After failing spectacularly with Donovan McNabb, the father-son coaching tandem could have taken a safer route. They could have pursued an accomplished veteran to challenge Beck despite potential difficulties a newcomer may have experienced in their complex offensive system. They could have named Grossman the starter at the outset of training camp and given Beck, who has only one season in their offense, more time.

     Instead, they’re all in on Beck. The Redskins have added lower-tier quarterbacks who pose no threat to him. That leaves Grossman as the only obstacle between Beck and Washington’s top spot, and the judges who matter are rooting for Beck.

     By now, it’s widely known Mike and Kyle were enamored of Beck during his college days at Brigham Young University. They continued to admire him from afar throughout his first three nondescript NFL seasons, during which he played in only five regular season games — none since 2007.

      At Mike’s insistence, Washington traded for Beck before last season and rewarded him with a contract extension. The Shanahans’ plan was in motion before Beck’s nameplate was dry on his Redskins Park dressing stall.

       What’s not common knowledge is that Mike and Kyle and their coaching underlings regularly praise Beck in the team’s Ashburn training complex. That Beck quickly grasped the offense and usually shines in film review. And that Beck has done much in a short period of time to impress Mike, who doesn’t impress easily.

      Fact is, the Shanahans see something special in Beck. To them, he’s not simply the best option. They believe he’s someone who could lead a perennial winner.

      Mike and Kyle don’t care if Beck is viewed less favorably throughout the rest of the NFL. They’re confident they know what they have.

     All of this, though, begs the question: If the Shanahans are so sure about Beck, why not have named him the starter once the lockout ended?

      Because that’s not the way Mike works, Redskins employees say. In the Alpha male world of the NFL, Shanahan is second to none in his competitiveness. On Shanahan-coached teams, players earn their starting positions. Especially at quarterback, the position upon which Shanahan has built his professional reputation.

     Shanahan enjoys observing Beck perform with the added pressure of competition. He’s interested in how Beck leads. For Shanahan, the evaluation process never stops, and he’s hoping Beck continues to make the right moves.

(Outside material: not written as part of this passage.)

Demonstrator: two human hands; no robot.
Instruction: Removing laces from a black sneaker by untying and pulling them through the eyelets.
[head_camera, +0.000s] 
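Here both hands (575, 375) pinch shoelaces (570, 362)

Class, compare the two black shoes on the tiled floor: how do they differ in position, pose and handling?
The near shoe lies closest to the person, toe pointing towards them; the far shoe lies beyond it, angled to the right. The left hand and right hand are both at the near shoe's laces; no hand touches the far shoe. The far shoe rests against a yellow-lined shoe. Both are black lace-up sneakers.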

    After McNabb was benched late last season, Grossman started and Beck, for the final two games, became the second-string quarterback. Wisely, the Shanahans kept Beck on the bench during the final stages of an awful 6-10 season, protecting him until they had time to improve Washington’s roster.

   Presumably, Beck should have a better chance to succeed this season because the Redskins have better parts.

   With Beck watching from the sidelines in 2010, Grossman didn’t do enough with his big opportunity. He mostly directed the offense well in his first start against Dallas, but had two interceptions in a loss.

  Although the Redskins defeated Jacksonville in Grossman’s second start, he played poorly, completing less than 50 percent of his passes. Grossman passed for a season-high 336 yards in a season-ending loss to the New York Giants.

  Statistics aren’t most important to the Shanahans. The offense Mike designed and Kyle began learning shortly after birth will produce big results, they believe, as long as players execute.

   The key is efficiency. The Shanahans expect quarterbacks to seize the scoring chances they’re confident their offense will present. The moment one is wasted, Mike and Kyle see it, even if it’s not apparent to anyone else.

    Grossman was strong statistically in Friday’s preseason victory over Pittsburgh, completing 19 of 26 passes for 207 yards and a touchdown. He also has much more experience than Beck.

   Unfortunately for Grossman, his shortcomings have been repeatedly exposed over time. The Shanahans know what to expect from Grossman. His best rarely has been good enough.

   Mike and Kyle think Beck has a higher ceiling. The Shanahans are eager for a fresh start. They’ve already shaken up a lot. No need to stop now.